Noi abbiamo sempre lavorato insieme, il Dottorato e il Centro: molto spesso le conferenze del Dottorato sono in realtà poi fatte in collaborazione con il Centro perché i temi li riguardano entrambi. Penso per esempio alle tematiche legate alla questione dell’identità religiosa. Poi tra l’altro le conferenze che ci sono in programma saranno incrementate da altre conferenze di tipo storico-religioso e quindi molto legate ai temi che interessano il Centro Studi sul Buddhismo. Contestualmente, abbiamo notato che la costruzione teorica è qualcosa su cui dobbiamo lavorare di più per formare meglio i nostri studenti.
Come è nato il Centro e che tipo di riscontro ha avuto in particolare da parte dei più giovani?
Noi abbiamo fondato il Centro Studi sul Buddhismo ormai dieci anni fa perché all’Orientale ci sono tante competenze eccellenti sul Buddhismo: docenti e filosofi che poi purtroppo sono andati via o alcuni sono proprio scomparsi erano tra i più importanti sulla scena italiana. Penso ad esempio a Maurizio Taddei, che ha studiato moltissimo l’arte greco-buddhista, a Nino forte, grande studioso di Buddhismo cinese, a Gianni Verardi, anch’egli grande studioso di Buddhismo. Il Centro comunque resta qualcosa di unico nel panorama italiano: vorrei ricordare che l’Orientale è l’unica università italiana dove si studiano lingue come il tibetano, il sanscrito. Gli studenti quindi partecipano moltissimo: ad esempio la mia classe di Civiltà e religioni indotibetane è molto affollata.
Quali sono le attività promosse dal Centro?

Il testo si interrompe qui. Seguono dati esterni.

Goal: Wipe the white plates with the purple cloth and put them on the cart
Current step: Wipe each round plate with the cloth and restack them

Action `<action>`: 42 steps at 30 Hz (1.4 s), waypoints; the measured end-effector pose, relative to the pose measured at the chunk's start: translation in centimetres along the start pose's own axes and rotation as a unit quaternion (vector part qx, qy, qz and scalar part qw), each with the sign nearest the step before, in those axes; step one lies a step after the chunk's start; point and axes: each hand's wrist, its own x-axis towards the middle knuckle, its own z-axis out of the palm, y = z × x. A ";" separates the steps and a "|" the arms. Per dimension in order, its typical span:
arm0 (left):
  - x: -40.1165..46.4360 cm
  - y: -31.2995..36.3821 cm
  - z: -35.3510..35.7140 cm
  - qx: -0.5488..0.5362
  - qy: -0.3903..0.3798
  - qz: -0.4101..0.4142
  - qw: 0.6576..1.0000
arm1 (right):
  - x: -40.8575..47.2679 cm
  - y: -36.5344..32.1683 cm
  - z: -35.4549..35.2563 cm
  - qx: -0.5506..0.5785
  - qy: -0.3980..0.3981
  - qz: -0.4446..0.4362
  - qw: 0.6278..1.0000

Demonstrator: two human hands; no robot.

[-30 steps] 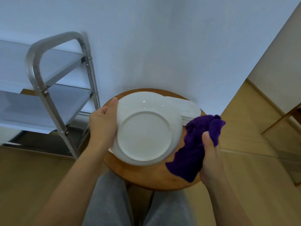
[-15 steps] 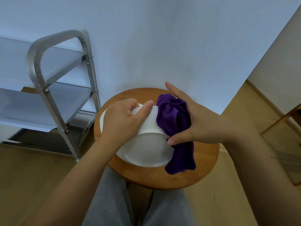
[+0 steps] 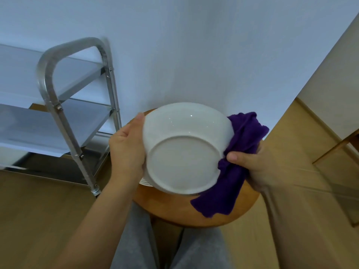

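Head view is showing the left hand (image 3: 126,150) gripping the glossy, breakable white plate (image 3: 184,148) by its rim while right hand (image 3: 258,167) fingers are pinching the soft purple cloth (image 3: 233,171) against its opposite edge.

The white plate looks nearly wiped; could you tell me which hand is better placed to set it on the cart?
Left. The left hand grips the white plate beside the cart; the right hand holds the purple cloth.

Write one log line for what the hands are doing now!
left hand: holds white plate, underside showing | right hand: grips purple cloth at plate's edge | cart: no plate visible
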 end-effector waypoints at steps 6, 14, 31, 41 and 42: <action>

Organizziamo molte conferenze e seminari, tra l’altro siamo collegati con la SOAS School of Oriental and African Studies dell’Università di Londra e con l’Università di Vienna. In base alle conferenze abbiamo poi molte pubblicazioni: due anni fa, per esempio, abbiamo organizzato un convegno su “Buddhismo e psicanalisi” e abbiamo poi pubblicato gli Atti in “Buddhismo e letteratura Occidentale”. Adesso stiamo cominciando a pensare al tema “Buddhismo ed ecologia”. Insomma cerchiamo di promuovere questo ambito di ricerca! Abbiamo tra l’altro delle pubblicazioni anche di livello internazionale, per esempio di “Buddhist Asia” abbiamo il primo e il secondo volume e adesso stiamo per pubblicare il terzo volume. Insomma cerchiamo nel nostro piccolo di continuare la tradizione del Centro.
Crede che la conoscenza di culture così lontane sia oggi adeguata o comunque sufficientemente sollecitata?
Io penso che Napoli sia una città notevole da questo punto di vista: è molto aperta, è una città sicuramente multietnica. L’Orientale poi da sempre dà delle risposte davvero molto importanti e serie in questo senso.